Доедать не обязательно - стр. 50
(Далее трижды обведено): Следы! Там опять были кошачьи следы!»
– Так и есть, – шипит Грета, поставив палец на слове «дура» и задрав голову к потолку. Переждав несколько секунд и совершенно зря не придав значения «кошачьим следам», читает дальше.
Соня тянется за ложкой, бросает случайный взгляд на столешницу, где рассыпана мука и испуганно вздрагивает. Там ровной дорожкой проступают отпечатки кошачьих лап.
Соня пятится, утыкается плечом в дверной косяк и кричит:
– Кошка! У тебя есть кошка?
– Нет и не было никогда, – отвечает мужчина из комнаты. – Ненавижу кошек.
– Странно, – говорит Соня вполголоса, возвращаясь к столу – следы отчётливые, крупные.
Резко оборачивается. На кухне – никого.
Лепёшка на сковороде источает горелый запах, и Соня торопливо снимает её. Выключает огонь, смотрит опять… и не находит никаких следов – будто и не бывало.
Она оставляет ложку, оседает на пол и, нервно вздыхая, какое-то время трёт исступлённо виски, – пальцы испачканы в белом.
Глава 12
Чтобы покорить мужчину достаточно регулярно смотреть на него снизу вверх.
«Голос зазвучал так низко, что моё сердце споткнулось, а кожа зазвенела и покрылась мурашками. Ты сказал: – На колени! – и я повиновалась. Научи меня быть покорной…»
Соня послушно садится на пятки и переворачивает руки ладонями вверх. Мужчина задумчиво трогает и отпускает прядку её волос, точно дегустируя кончиками пальцев заморский шёлк.

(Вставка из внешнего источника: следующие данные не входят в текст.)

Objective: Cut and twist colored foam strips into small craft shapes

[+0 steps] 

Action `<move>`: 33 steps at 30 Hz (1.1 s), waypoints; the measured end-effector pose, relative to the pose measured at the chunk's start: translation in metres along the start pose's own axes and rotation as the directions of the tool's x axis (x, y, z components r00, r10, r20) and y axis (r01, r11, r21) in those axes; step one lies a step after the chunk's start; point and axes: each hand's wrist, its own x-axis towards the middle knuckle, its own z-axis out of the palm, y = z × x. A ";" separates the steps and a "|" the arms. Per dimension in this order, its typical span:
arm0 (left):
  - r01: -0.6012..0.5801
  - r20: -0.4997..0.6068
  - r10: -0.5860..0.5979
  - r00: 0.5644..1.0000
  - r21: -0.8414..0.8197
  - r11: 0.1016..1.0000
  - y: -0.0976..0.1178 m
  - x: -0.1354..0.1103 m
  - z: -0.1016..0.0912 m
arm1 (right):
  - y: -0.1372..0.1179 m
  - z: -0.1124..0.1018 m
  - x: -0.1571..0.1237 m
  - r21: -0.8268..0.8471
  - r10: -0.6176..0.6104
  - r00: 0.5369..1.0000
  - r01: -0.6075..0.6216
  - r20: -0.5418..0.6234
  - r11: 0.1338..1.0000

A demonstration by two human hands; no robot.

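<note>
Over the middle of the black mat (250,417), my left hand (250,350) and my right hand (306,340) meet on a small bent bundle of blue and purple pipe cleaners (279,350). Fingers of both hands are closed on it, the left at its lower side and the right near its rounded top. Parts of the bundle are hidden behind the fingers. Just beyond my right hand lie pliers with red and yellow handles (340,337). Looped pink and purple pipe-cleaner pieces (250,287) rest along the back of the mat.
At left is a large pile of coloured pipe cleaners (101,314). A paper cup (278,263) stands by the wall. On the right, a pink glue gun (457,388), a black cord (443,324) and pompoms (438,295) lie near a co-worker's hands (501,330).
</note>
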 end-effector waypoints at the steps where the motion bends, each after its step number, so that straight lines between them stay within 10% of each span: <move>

Он и не подозревает, что эта мнимая покорность – не что иное, как жертвоприношение ради вымаливания любви и, по сути, единственный известный ей способ выжить в огромном мире, где только ненависть и взаимна.
«Я хотела выключить ум, перестать всё и вся контролировать. От этой усталости должен быть отдых, от неё должно быть спасение. Ты снял брюки и подошёл – мой красивый и голый Бог. Твои колени и он, такой … (написано неразборчиво). Ты взял меня за подбородок и надавил на щёки … (строчка закрашена каракулями). Я сделаю всё, что Ты скажешь, и я буду прилежной».
«Оппа! А детка горяча! Твою ж дивизию. Стыдно должно быть таким заниматься», – на уродливых губах Греты расцветает похотливая улыбочка, а под рёбрами пробегает мятный холодок, – так однажды в детстве её чуть было не застукали за рукоблудием, но обошлось.
Она морщится и сварливо бубнит:
– Член? Во рту? И потом эта гадость, этот солёный, сопливый йогурт! Фу… Будет она прилежной…
Но любопытство оказывается сильнее ханжества, и Грета вновь погружается в исписанные так и сяк страницы.
«Я плавно двигала головой, округлив рот и стараясь не поцарапать его зубами. Ты взял меня за волосы и стал задавать ритм, – такой быстрый, что я начала давиться. Рвотный рефлекс. Я отпрянула, зажала ладонью рот и подумала: „Ну всё, я не умею“. Но ты лёг на матрас и подозвал к себе».
Соня послушно перемещается к мужчине, вытирая слюни рукой.
– Ласкайте, – говорит он всё тем же бархатным баритоном, притягивая её за шею себе в пах.
Она припадает, обнимает его орган губами и медленно двигается вверх-вниз. Вверх. Вниз. Вверх, вниз. Мужчина молчит и лишь дышит более часто. Стоя на карачках, она медленно поглощает его – тёплого и желанного, – стараясь не давиться, но периодически всё же отстраняется, прижимая ко рту ладонь.
– Это нормально, – говорит мужчина. – Просто продолжайте. Даже если заденете зубами – не надо извиняться. Просто. Продолжайте.